Moreover, this week’s he told the chamber that: “The debate provides me with an opportunity to acknowledge publicly that I am acutely aware of the considerable challenges being experienced by individuals and families on waiting lists for autism assessments.

“I remind Members that the situation is unfortunately not unique to autism. As recently as Tuesday 13 April, I made a statement in the House in which I mentioned our "absolutely dire waiting lists". I said that the pandemic had highlighted fragilities in our health and social care system and acknowledged that one of the casualties is autism, which is being highlighted here today.”

He said there was a rationale behind the introduction of the current interim autism strategy – broadly covering 2021 and 2022 - but that he appreciates the need for a longer-term view, and that this will take account of those who live with autism and their families.

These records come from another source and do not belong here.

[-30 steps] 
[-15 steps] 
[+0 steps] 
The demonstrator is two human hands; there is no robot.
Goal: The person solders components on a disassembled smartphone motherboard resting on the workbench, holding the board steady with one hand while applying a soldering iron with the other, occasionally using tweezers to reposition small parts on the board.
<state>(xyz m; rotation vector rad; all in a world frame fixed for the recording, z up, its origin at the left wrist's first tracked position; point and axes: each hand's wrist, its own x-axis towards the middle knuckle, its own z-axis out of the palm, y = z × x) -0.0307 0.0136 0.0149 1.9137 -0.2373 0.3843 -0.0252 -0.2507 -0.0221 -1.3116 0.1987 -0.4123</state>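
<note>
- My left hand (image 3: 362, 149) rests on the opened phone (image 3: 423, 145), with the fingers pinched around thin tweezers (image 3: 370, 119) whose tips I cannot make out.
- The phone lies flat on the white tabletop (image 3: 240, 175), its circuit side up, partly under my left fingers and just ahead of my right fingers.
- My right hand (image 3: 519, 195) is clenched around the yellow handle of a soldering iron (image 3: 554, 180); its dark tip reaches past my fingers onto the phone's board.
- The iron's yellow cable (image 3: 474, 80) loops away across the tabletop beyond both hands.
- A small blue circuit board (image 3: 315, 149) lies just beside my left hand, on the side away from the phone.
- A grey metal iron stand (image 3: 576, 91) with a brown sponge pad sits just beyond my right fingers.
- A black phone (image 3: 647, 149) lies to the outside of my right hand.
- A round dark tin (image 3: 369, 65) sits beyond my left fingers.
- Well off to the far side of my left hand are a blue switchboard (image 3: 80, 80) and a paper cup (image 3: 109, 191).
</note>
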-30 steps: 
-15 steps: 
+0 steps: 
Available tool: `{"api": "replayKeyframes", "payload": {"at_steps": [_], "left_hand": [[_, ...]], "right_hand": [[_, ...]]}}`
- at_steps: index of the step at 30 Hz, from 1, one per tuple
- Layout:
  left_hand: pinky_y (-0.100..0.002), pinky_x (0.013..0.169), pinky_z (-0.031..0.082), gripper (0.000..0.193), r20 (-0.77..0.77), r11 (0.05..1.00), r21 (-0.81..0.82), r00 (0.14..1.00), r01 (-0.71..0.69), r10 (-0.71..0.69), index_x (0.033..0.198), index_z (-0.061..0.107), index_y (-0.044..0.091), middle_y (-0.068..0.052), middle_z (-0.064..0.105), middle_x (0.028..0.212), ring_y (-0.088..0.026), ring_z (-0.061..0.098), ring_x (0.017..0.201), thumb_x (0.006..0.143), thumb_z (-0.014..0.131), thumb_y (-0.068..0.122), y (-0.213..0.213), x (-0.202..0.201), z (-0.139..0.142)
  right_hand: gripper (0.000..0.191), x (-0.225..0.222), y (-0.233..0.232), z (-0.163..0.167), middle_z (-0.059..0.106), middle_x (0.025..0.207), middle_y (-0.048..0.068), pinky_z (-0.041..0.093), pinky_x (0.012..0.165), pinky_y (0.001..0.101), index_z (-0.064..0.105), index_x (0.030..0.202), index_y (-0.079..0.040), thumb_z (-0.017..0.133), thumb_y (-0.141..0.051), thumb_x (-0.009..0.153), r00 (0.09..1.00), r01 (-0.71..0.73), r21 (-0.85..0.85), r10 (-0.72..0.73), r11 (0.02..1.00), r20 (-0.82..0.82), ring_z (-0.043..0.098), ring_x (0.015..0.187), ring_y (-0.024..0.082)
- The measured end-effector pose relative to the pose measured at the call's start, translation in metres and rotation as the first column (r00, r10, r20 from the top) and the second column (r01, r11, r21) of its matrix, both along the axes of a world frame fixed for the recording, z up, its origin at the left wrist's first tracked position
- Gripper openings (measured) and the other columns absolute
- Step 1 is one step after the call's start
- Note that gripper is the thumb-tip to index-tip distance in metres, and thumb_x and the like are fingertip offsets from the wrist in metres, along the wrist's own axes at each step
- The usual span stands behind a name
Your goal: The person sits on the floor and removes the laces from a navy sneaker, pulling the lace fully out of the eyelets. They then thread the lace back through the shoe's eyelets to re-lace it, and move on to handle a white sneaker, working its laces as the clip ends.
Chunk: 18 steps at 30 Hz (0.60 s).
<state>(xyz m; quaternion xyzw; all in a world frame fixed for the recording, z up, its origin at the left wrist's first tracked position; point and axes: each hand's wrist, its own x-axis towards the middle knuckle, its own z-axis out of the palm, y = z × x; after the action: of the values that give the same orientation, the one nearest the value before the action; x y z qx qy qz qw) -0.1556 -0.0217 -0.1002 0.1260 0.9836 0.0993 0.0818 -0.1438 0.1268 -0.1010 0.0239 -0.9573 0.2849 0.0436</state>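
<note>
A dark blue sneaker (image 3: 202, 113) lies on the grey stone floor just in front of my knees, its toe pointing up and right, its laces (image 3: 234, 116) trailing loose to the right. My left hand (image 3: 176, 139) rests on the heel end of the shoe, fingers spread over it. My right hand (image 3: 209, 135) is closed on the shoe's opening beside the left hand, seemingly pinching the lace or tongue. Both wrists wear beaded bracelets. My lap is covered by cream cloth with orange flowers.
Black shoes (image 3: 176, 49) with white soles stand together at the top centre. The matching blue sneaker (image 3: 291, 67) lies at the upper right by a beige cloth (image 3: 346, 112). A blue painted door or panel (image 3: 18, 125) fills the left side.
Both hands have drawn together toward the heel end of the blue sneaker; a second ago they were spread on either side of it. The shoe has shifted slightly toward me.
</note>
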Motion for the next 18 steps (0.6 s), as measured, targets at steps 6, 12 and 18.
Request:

The minister also acknowledged that actions, rather than words, are now required. He said engagement has taken place to aid with strategic design, that this had informed the interim strategy and would also inform the longer-term plan.

However, there was also plenty of caution: “I understand… that Members and the public that we serve will expect a road map to improvement: that is what we all want to see. However, in the current climate, we must also manage our expectations of what can be achieved. Whilst we are optimistic that we are heading into a more positive climate that we hope to be able to refer to as "post-COVID", our services must recover and rebuild…”

Mr Swann knows that the ball is in his court. Autism services are stretched, and stretching further. A detailed, long-term strategy, with specific and measurable points of action, will not arrive for months, maybe not even this year.

And, when it does come, it will come in the context of a health service that has moved heaven and earth to tackle a global crisis that landed in its lap but, in doing so, has had to kick the can down the road on its own persistent weaknesses.

Whether autism gets the attention it needs remains an open question. Everyone agrees on what the answer should be – but the creation of a comprehensive, well-supported service remains in doubt.